### TASK DETAILS
Every entry must be repeated exactly in the answer.

### Source data
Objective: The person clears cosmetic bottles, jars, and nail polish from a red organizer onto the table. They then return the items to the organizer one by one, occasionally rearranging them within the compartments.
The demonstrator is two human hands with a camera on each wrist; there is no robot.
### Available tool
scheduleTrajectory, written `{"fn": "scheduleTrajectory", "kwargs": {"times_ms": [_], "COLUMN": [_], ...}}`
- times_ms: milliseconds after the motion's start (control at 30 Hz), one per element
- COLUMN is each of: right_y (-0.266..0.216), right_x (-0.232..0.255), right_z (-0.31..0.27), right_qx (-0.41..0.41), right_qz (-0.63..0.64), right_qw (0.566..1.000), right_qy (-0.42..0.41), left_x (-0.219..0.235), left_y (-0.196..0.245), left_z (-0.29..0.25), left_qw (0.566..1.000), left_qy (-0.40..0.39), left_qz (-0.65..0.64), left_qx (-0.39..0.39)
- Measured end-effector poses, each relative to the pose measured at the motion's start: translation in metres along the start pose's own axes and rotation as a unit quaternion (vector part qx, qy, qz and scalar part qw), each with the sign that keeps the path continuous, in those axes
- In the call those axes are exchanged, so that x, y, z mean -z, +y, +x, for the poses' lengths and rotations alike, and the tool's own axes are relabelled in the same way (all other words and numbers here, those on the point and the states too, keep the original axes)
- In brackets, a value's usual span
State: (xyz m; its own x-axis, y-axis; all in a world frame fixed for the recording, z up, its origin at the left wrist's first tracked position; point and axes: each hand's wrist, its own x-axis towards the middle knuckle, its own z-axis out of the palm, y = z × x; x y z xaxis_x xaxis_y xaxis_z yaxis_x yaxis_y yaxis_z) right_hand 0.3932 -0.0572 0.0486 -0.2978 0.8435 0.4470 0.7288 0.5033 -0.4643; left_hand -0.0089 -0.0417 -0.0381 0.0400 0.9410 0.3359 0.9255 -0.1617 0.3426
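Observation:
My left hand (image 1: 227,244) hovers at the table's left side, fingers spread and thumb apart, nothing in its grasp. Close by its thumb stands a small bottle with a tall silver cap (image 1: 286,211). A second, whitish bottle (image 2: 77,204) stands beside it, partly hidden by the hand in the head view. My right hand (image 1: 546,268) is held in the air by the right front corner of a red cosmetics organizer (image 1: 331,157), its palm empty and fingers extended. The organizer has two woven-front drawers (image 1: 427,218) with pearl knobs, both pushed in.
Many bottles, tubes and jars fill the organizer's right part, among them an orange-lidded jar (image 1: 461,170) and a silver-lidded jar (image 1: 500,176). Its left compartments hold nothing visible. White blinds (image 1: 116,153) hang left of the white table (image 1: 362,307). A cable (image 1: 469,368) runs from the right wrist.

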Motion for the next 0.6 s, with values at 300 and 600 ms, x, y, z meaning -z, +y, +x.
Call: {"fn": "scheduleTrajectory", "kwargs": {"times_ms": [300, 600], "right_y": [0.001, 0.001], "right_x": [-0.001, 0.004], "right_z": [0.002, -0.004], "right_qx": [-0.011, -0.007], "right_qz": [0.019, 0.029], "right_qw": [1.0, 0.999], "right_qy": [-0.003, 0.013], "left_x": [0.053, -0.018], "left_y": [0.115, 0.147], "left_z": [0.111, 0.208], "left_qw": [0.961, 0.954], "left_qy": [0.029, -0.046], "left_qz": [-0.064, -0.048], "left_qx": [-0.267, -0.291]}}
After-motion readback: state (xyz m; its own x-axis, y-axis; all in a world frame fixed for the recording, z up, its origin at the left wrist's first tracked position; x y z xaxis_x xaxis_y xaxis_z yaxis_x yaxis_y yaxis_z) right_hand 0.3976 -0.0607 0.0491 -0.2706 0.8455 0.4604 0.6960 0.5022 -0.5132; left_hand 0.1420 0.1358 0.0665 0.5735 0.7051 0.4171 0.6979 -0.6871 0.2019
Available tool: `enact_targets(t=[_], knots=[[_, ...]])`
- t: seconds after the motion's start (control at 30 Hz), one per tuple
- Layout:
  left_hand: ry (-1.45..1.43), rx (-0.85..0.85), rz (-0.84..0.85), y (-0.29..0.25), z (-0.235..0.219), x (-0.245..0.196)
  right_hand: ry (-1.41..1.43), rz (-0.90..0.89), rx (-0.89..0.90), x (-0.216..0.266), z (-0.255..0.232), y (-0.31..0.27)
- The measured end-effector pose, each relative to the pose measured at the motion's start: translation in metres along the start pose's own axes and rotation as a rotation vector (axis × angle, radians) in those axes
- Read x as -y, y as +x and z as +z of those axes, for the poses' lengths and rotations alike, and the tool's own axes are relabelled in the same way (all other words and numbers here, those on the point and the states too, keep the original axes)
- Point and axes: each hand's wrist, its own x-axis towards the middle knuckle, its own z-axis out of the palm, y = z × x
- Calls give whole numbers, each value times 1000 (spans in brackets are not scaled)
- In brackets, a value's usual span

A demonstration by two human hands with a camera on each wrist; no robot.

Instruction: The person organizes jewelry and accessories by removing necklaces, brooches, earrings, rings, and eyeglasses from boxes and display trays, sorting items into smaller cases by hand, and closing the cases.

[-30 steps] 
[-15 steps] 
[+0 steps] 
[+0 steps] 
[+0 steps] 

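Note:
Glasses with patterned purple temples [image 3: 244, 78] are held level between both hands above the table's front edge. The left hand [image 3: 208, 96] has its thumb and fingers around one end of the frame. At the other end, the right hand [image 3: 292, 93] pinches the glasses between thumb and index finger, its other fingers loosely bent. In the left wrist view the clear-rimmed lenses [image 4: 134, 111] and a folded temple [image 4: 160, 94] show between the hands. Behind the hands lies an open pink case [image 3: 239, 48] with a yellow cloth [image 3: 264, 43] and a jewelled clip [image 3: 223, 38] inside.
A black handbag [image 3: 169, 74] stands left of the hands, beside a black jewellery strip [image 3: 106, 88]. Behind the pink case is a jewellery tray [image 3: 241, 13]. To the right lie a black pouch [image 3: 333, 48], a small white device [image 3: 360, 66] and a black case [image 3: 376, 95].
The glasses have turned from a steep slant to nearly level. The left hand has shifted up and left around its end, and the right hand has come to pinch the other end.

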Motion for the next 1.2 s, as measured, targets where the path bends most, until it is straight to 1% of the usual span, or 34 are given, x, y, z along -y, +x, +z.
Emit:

### ANSWER BELOW
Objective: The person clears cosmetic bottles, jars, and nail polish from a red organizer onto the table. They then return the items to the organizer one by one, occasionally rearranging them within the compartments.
The demonstrator is two human hands with a camera on each wrist; there is no robot.
### Available tool
scheduleTrajectory, written `{"fn": "scheduleTrajectory", "kwargs": {"times_ms": [_], "COLUMN": [_], ...}}`
- times_ms: milliseconds after the motion's start (control at 30 Hz), one per element
- COLUMN is each of: right_y (-0.266..0.216), right_x (-0.232..0.255), right_z (-0.31..0.27), right_qx (-0.41..0.41), right_qz (-0.63..0.64), right_qw (0.566..1.000), right_qy (-0.42..0.41), left_x (-0.219..0.235), left_y (-0.196..0.245), left_z (-0.29..0.25), left_qw (0.566..1.000), left_qy (-0.40..0.39), left_qz (-0.65..0.64), left_qx (-0.39..0.39)
- Measured end-effector poses, each relative to the pose measured at the motion's start: translation in metres along the start pose's own axes and rotation as a unit quaternion (vector part qx, qy, qz and scalar part qw), each with the sign that keeps the path continuous, in those axes
- In the call those axes are exchanged, so that x, y, z mean -z, +y, +x, for the poses' lengths and rotations alike, and the tool's own axes are relabelled in the same way (all other words and numbers here, those on the point and the states too, keep the original axes)
- In brackets, a value's usual span
State: (xyz m; its own x-axis, y-axis; all in a world frame fixed for the recording, z up, its origin at the left wrist's first tracked position; point and axes: each hand's wrist, its own x-axis towards the middle knuckle, its own z-axis out of the palm, y = z × x; x y z xaxis_x xaxis_y xaxis_z yaxis_x yaxis_y yaxis_z) right_hand 0.3932 -0.0572 0.0486 -0.2978 0.8435 0.4470 0.7288 0.5033 -0.4643; left_hand -0.0089 -0.0417 -0.0381 0.0400 0.9410 0.3359 0.9255 -0.1617 0.3426
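Observation:
My left hand (image 1: 227,244) hovers at the table's left side, fingers spread and thumb apart, nothing in its grasp. Close by its thumb stands a small bottle with a tall silver cap (image 1: 286,211). A second, whitish bottle (image 2: 77,204) stands beside it, partly hidden by the hand in the head view. My right hand (image 1: 546,268) is held in the air by the right front corner of a red cosmetics organizer (image 1: 331,157), its palm empty and fingers extended. The organizer has two woven-front drawers (image 1: 427,218) with pearl knobs, both pushed in.
Many bottles, tubes and jars fill the organizer's right part, among them an orange-lidded jar (image 1: 461,170) and a silver-lidded jar (image 1: 500,176). Its left compartments hold nothing visible. White blinds (image 1: 116,153) hang left of the white table (image 1: 362,307). A cable (image 1: 469,368) runs from the right wrist.
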
Motion for the next 0.6 s, with values at 300 and 600 ms, x, y, z meaning -z, +y, +x.
Call: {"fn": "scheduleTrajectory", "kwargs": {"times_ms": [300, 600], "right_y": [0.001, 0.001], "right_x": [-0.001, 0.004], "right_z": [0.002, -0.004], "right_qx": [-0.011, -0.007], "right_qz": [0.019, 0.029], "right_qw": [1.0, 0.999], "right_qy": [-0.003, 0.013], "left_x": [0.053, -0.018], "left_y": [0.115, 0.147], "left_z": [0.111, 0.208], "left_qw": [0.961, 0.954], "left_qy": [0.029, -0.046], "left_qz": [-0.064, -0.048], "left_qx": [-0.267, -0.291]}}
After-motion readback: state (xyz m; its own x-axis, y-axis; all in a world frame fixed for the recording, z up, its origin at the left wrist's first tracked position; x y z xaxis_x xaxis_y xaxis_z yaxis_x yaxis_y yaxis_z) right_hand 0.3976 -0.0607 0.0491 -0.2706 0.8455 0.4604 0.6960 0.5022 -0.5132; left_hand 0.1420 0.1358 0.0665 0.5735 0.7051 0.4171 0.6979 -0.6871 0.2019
Available tool: `enact_targets(t=[_], knots=[[_, ...]])`
- t: seconds after the motion's start (control at 30 Hz), one per tuple
- Layout:
  left_hand: ry (-1.45..1.43), rx (-0.85..0.85), rz (-0.84..0.85), y (-0.29..0.25), z (-0.235..0.219), x (-0.245..0.196)
  right_hand: ry (-1.41..1.43), rz (-0.90..0.89), rx (-0.89..0.90), x (-0.216..0.266), z (-0.255..0.232), y (-0.31..0.27)
- The measured end-effector pose, each relative to the pose measured at the motion's start: translation in metres along the start pose's own axes and rotation as a rotation vector (axis × angle, radians) in those axes
- Read x as -y, y as +x and z as +z of those axes, for the poses' lengths and rotations alike, and the tool's own axes are relabelled in the same way (all other words and numbers here, those on the point and the states too, keep the original axes)
- Point and axes: each hand's wrist, its own x-axis towards the middle knuckle, its own z-axis out of the palm, y = z × x
- Calls give whole numbers, each value times 1000 (spans in brackets are not scaled)
- In brackets, a value's usual span

A demonstration by two human hands with a camera on each wrist; no robot.

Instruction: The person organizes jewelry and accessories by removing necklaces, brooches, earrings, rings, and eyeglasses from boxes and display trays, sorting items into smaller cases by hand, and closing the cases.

[-30 steps] 
[-15 steps] 
[+0 steps] 
[+0 steps] 
[+0 steps] 

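Note:
Glasses with patterned purple temples [image 3: 244, 78] are held level between both hands above the table's front edge. The left hand [image 3: 208, 96] has its thumb and fingers around one end of the frame. At the other end, the right hand [image 3: 292, 93] pinches the glasses between thumb and index finger, its other fingers loosely bent. In the left wrist view the clear-rimmed lenses [image 4: 134, 111] and a folded temple [image 4: 160, 94] show between the hands. Behind the hands lies an open pink case [image 3: 239, 48] with a yellow cloth [image 3: 264, 43] and a jewelled clip [image 3: 223, 38] inside.
A black handbag [image 3: 169, 74] stands left of the hands, beside a black jewellery strip [image 3: 106, 88]. Behind the pink case is a jewellery tray [image 3: 241, 13]. To the right lie a black pouch [image 3: 333, 48], a small white device [image 3: 360, 66] and a black case [image 3: 376, 95].
The glasses have turned from a steep slant to nearly level. The left hand has shifted up and left around its end, and the right hand has come to pinch the other end.
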
Motion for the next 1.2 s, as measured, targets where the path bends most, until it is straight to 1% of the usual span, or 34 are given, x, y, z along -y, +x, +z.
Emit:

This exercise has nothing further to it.